### [WHAT TO DO]
Out of the lines below, please list those that hold the string "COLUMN".

[RECORD EXCERPTS — start]

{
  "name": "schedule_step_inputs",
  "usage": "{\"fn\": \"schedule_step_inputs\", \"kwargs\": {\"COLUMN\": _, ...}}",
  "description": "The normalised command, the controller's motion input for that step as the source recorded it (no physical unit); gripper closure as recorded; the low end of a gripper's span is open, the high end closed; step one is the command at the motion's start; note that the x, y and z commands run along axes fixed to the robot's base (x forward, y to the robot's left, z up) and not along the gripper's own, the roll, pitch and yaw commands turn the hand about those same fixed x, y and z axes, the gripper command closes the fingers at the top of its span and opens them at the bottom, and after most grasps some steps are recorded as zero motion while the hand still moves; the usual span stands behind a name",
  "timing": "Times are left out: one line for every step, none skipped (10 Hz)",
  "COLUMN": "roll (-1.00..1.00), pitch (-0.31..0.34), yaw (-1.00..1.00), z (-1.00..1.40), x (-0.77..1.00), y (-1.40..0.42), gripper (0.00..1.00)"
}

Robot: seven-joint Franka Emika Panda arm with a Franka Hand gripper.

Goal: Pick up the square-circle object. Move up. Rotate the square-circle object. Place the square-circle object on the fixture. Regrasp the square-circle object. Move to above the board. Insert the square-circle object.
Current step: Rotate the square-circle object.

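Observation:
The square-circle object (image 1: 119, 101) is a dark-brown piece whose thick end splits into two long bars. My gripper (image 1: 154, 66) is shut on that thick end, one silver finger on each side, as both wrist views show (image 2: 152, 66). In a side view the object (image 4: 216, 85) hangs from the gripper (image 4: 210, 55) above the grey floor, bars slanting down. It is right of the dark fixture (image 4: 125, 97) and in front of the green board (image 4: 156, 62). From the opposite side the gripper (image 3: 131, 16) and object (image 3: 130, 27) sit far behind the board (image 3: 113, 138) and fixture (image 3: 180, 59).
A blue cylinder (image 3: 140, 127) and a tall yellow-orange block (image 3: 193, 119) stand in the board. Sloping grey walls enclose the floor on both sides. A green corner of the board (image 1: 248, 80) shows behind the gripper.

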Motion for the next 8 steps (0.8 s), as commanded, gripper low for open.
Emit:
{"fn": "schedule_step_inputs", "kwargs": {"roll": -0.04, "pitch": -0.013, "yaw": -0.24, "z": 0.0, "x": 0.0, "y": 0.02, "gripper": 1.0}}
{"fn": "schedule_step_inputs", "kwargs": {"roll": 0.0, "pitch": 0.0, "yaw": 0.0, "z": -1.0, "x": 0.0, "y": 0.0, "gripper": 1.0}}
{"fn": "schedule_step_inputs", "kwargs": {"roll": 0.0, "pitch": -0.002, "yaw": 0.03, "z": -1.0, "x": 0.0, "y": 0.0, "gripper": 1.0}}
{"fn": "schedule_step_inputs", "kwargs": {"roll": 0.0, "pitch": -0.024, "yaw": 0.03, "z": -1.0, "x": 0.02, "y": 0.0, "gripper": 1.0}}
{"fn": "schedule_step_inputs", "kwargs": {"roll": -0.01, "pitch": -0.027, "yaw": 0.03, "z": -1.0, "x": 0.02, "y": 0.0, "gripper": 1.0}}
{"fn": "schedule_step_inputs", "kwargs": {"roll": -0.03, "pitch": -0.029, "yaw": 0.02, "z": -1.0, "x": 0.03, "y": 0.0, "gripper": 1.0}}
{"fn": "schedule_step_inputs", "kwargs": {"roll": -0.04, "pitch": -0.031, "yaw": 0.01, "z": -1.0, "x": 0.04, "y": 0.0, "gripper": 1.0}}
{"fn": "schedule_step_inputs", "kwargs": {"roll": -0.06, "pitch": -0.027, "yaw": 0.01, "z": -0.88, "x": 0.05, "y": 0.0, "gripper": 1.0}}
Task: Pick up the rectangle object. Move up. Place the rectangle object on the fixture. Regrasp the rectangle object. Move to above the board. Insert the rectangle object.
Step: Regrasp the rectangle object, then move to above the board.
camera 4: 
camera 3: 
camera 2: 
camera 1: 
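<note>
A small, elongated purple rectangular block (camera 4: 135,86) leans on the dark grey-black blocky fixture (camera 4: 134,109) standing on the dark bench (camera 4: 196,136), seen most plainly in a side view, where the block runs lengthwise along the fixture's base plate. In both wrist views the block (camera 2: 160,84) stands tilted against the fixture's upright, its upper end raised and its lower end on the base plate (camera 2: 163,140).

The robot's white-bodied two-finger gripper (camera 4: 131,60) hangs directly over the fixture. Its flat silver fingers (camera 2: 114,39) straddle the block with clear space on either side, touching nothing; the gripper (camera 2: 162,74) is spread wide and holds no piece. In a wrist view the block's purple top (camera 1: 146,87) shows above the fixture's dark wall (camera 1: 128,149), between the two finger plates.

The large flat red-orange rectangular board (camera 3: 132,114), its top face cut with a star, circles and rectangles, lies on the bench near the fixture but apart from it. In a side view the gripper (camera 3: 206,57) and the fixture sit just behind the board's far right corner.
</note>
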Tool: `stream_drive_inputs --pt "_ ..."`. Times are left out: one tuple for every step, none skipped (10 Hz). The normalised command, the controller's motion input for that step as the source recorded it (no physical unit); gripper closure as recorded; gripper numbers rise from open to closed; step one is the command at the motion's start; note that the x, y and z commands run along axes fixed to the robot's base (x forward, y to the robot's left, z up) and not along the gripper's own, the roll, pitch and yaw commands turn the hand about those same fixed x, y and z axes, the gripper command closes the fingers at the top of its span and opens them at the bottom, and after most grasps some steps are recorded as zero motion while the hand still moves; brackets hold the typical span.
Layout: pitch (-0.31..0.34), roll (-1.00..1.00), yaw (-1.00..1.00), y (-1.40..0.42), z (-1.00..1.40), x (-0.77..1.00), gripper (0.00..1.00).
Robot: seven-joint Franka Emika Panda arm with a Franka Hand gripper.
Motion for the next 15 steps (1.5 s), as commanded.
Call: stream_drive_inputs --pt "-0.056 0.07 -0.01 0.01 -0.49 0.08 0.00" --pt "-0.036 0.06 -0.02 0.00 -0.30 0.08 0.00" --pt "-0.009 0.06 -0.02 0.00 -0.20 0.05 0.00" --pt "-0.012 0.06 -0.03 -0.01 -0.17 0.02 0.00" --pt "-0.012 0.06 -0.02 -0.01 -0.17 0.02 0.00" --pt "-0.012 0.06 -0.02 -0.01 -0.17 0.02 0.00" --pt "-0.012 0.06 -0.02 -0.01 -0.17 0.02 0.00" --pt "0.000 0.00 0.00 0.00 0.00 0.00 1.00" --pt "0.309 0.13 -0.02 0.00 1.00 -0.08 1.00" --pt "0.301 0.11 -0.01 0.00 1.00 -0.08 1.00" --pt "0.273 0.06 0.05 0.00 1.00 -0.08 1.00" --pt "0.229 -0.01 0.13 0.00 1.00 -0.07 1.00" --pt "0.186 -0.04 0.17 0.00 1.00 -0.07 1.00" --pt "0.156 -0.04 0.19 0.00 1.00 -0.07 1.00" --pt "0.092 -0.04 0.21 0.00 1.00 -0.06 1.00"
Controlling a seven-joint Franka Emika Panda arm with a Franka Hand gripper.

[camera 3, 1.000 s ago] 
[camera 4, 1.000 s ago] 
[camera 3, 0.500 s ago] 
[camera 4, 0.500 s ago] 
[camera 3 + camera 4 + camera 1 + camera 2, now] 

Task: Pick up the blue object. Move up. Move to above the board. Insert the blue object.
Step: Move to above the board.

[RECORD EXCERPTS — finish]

### [ANSWER TO THIS EXERCISE]
  "usage": "{\"fn\": \"schedule_step_inputs\", \"kwargs\": {\"COLUMN\": _, ...}}",
  "COLUMN": "roll (-1.00..1.00), pitch (-0.31..0.34), yaw (-1.00..1.00), z (-1.00..1.40), x (-0.77..1.00), y (-1.40..0.42), gripper (0.00..1.00)"

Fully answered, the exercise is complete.